負けたら、そこで終わりかもしれない。でも負けないうちは試合は続いていく。だけど「勝たん」の精神でいくと、勝つと同時にピークが訪れる。ピークがあると、必ず減退が始まる。あるいは減退そのものになる。ピークにとどまることはありえない。ピークのあとは、必ず墜落に向かうんですよ。

「頂点を避ける」生き方がいい

ちょっと余談めくかもしれませんが、たとえばこんな話もあるんです。

子育てについての話です。

幼い子供をあやしている時に、先進国の親は、とかく子供を頂点まで喜ばせてしまいがちなんですね。ガラガラを鳴らしても、子供が「キャーッ!」って喜ぶまであやし続ける。かわいい満面の笑顔を目にして、「ああ喜んだ、喜んだ」ってホッとする。でもすると、次には何が起こると思います? 

その子は、次にはむずかりだすんですよ。喜びの頂点に達したら、子供は「違う感情を持ちたい」ってなるわけ。

本質的に喜怒哀楽を繰り返すのが人間の感情で、「わ〜っ、かわいい。もっと笑って!」って周りの大人が盛り上がる頃には、子供はもう「喜びに飽きる」んです。そうすると泣きだしたり、むずかりだしたり、怒りだしたりする。

ところが、ある途上国ではね、子供がばーっと喜びだしたら――たとえばお母さんの乳房をもっとむしゃぶりつこうとしたら、ふっとそらすの。「ほら、ちょうちょだよ」とか言って、わざと。子供に喜びの頂点を味わわせないで、寸止めするわけ。で、またむしゃぶりつこうとすると、今度はガラガラをちょっと振ってみたり。

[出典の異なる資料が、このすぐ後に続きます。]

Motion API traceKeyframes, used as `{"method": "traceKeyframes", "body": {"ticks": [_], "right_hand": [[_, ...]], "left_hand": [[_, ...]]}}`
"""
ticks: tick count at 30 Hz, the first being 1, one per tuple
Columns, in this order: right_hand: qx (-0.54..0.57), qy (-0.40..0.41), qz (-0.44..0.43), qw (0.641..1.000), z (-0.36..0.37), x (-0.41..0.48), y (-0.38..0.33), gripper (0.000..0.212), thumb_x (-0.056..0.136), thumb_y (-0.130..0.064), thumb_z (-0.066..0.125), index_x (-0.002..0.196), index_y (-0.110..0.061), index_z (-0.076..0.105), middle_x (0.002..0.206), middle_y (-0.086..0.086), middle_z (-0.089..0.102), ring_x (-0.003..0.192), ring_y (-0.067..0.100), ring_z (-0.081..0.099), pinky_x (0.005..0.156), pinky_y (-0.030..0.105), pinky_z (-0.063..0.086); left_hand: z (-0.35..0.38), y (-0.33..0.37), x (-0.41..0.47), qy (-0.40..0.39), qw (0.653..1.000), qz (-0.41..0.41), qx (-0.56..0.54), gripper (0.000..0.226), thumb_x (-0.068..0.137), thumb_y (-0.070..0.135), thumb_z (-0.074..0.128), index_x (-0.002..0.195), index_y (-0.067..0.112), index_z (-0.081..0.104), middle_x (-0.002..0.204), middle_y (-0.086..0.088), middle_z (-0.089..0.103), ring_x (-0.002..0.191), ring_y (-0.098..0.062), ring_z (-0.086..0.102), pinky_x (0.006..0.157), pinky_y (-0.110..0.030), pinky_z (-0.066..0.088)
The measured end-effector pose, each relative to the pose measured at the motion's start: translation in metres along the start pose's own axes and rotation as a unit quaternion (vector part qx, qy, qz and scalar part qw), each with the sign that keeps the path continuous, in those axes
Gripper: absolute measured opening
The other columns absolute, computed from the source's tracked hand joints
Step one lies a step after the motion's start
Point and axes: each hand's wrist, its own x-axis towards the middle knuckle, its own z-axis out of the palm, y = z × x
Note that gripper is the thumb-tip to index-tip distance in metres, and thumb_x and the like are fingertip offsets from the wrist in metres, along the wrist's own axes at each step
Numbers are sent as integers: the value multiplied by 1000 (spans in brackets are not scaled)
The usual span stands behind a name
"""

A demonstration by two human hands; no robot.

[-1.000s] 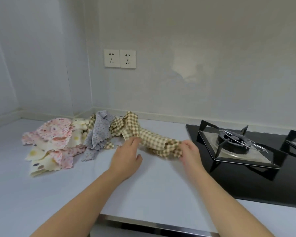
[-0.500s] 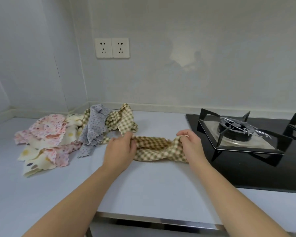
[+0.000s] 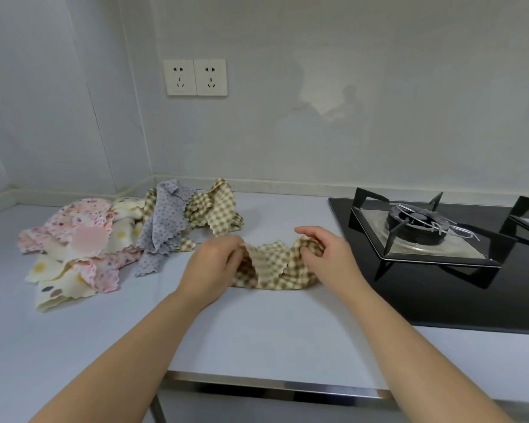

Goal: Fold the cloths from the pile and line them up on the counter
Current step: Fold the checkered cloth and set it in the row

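Note:
A brown-and-cream checked cloth lies bunched on the white counter between my hands. My left hand grips its left end with curled fingers. My right hand pinches its right end, the index finger stretched out above. Behind and to the left sits the pile: another checked cloth, a grey dotted cloth, a pink floral cloth and a cream cloth with coloured spots.
A black gas hob with a burner and pan support fills the counter to the right, close to my right hand. Two wall sockets sit above the pile. The counter's front edge runs below my forearms.
Both hands drew the checked cloth away from the pile toward the counter's middle and lowered it onto the surface. My hands came closer together, so the cloth now bunches between them.

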Motion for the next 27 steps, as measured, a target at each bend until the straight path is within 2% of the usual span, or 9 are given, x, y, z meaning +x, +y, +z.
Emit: {"method": "traceKeyframes", "body": {"ticks": [2, 4, 7, 9, 12, 16, 21, 24, 27], "right_hand": [[-68, 27, 1, 997, -3, 3, 4, 25, 85, -5, 65, 108, -15, 69, 93, -15, 62, 80, -4, 53, 72, 3, 35], [-108, 64, 23, 992, -5, 6, 7, 6, 85, -15, 68, 90, -14, 71, 80, -6, 63, 76, 9, 53, 64, 9, 36], [-96, 103, 61, 988, -5, 7, 9, 32, 87, -23, 63, 59, -15, 49, 55, -1, 43, 58, 16, 38, 54, 26, 30], [-39, 113, 58, 991, -7, 6, 5, 24, 87, -18, 62, 64, -16, 55, 59, 0, 50, 56, 12, 41, 55, 25, 33], [-12, 95, 39, 995, -7, 4, 2, 15, 85, -5, 59, 80, -19, 66, 70, -3, 60, 49, 4, 40, 49, 12, 33], [-19, 108, 31, 994, -6, 5, 4, 11, 86, -8, 61, 82, -18, 64, 66, -10, 57, 51, 0, 46, 52, 10, 35], [-52, 134, 60, 988, -9, 9, 10, 17, 84, -25, 69, 72, -15, 62, 68, -8, 60, 65, 7, 52, 59, 19, 38], [-66, 114, 78, 988, -11, 8, 10, 18, 89, -29, 63, 76, -16, 63, 75, -4, 63, 73, 12, 56, 67, 29, 44], [-132, 78, 96, 983, -13, 9, 9, 13, 91, -27, 57, 80, -22, 63, 79, -10, 62, 80, 14, 57, 72, 32, 47]], "left_hand": [[-5, -2, 1, 56, 995, -63, -44, 25, 96, 19, 38, 80, 7, 53, 65, -3, 53, 59, -20, 48, 54, -38, 36], [-12, -3, 1, 100, 988, -99, -70, 18, 99, 9, 39, 88, 13, 53, 66, 0, 52, 58, -17, 47, 53, -33, 34], [-17, -2, 2, 124, 984, -107, -67, 26, 96, -4, 38, 104, 12, 58, 79, -1, 57, 66, -14, 50, 56, -23, 35], [-18, -2, 5, 134, 983, -102, -71, 32, 88, -15, 38, 92, 11, 56, 80, -5, 56, 69, -16, 48, 59, -27, 36], [-23, 0, 9, 137, 973, -131, -129, 40, 68, -25, 30, 73, 12, 45, 75, -12, 50, 70, -23, 43, 61, -37, 34], [-33, 5, 7, 116, 975, -145, -124, 33, 79, -8, 36, 71, 23, 29, 65, -3, 33, 57, -14, 28, 55, -30, 22], [-32, 0, 8, 46, 990, -121, -59, 38, 98, 25, 43, 61, 18, 37, 50, 0, 38, 47, -15, 32, 50, -31, 21], [-30, -3, 7, 24, 989, -138, -47, 31, 101, 23, 40, 72, 14, 48, 58, -3, 50, 53, -17, 44, 52, -33, 29], [-31, -4, 7, -10, 986, -158, -45, 20, 97, 2, 37, 89, 15, 50, 69, -6, 53, 60, -20, 45, 55, -33, 32]]}}
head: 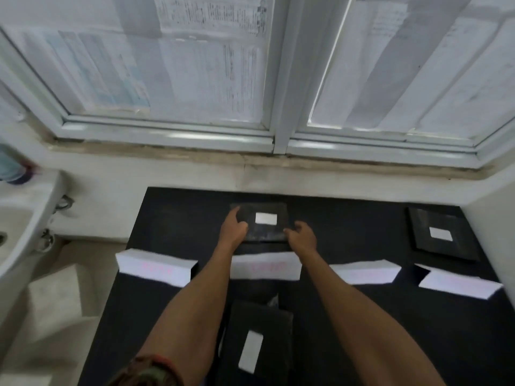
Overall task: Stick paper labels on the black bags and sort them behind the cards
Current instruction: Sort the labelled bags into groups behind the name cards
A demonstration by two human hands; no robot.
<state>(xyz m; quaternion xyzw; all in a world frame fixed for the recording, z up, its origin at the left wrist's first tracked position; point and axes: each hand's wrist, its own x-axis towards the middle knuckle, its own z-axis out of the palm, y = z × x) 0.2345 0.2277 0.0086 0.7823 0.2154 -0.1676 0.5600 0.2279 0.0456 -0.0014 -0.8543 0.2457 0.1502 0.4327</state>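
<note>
- Four folded white paper cards with blurred pink writing stand in a row across the black table top: the left card, second card, third card and right card.
- Three lots of flat black plastic bags show, each with one white paper label.
- The held bag lies just behind the second card, label up.
- The left hand grips its left edge, thumb on top.
- The right hand has curled fingers pinching its near right corner.
- A right stack of bags sits behind the right card.
- A near bag lies in front of the cards, between the forearms.
- The forearms cross over the second card's ends.
- A white sink stands to the left, and a paper-covered window rises at the far side.
</note>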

「頂点を避ける」。それによって子供は、ずっと機嫌が悪くならない。そこそこの上機嫌で、何時間でもあやし続けられる。その国では普通のお母さんとか乳母が、無意識でそういう子育てをやっているらしいんです。自然な文化の中で、人間の幸福な時間を長続きさせる知恵が伝承されている。

これはね、僕たち大人の普段の生活にも応用できる、人生のものすごく大切な知恵なんですよ。

「勝たん」より「負けじ」のほうが、良い状態が「長続き」する。

これをひとつの心構えとして気に留めておくだけで、けっこう動じない心が作られていくように思うんです。

たとえば会社の中の同期の仲間が、すごい業績を挙げて、優秀な人材としてスポットが当たっているように見えても、別に妬んだり、変にあせったりする必要はない。「あの人に比べたら今の私なんて」って腐ったり、メゲたりせずに、それよりも自分のやり方で地道に、着実に、自分のやるべきことを粛々とやっていけばいい。

そのほうが、実は長い目で見た時の「勝ち」とか「成功」につながる気がするんですよね。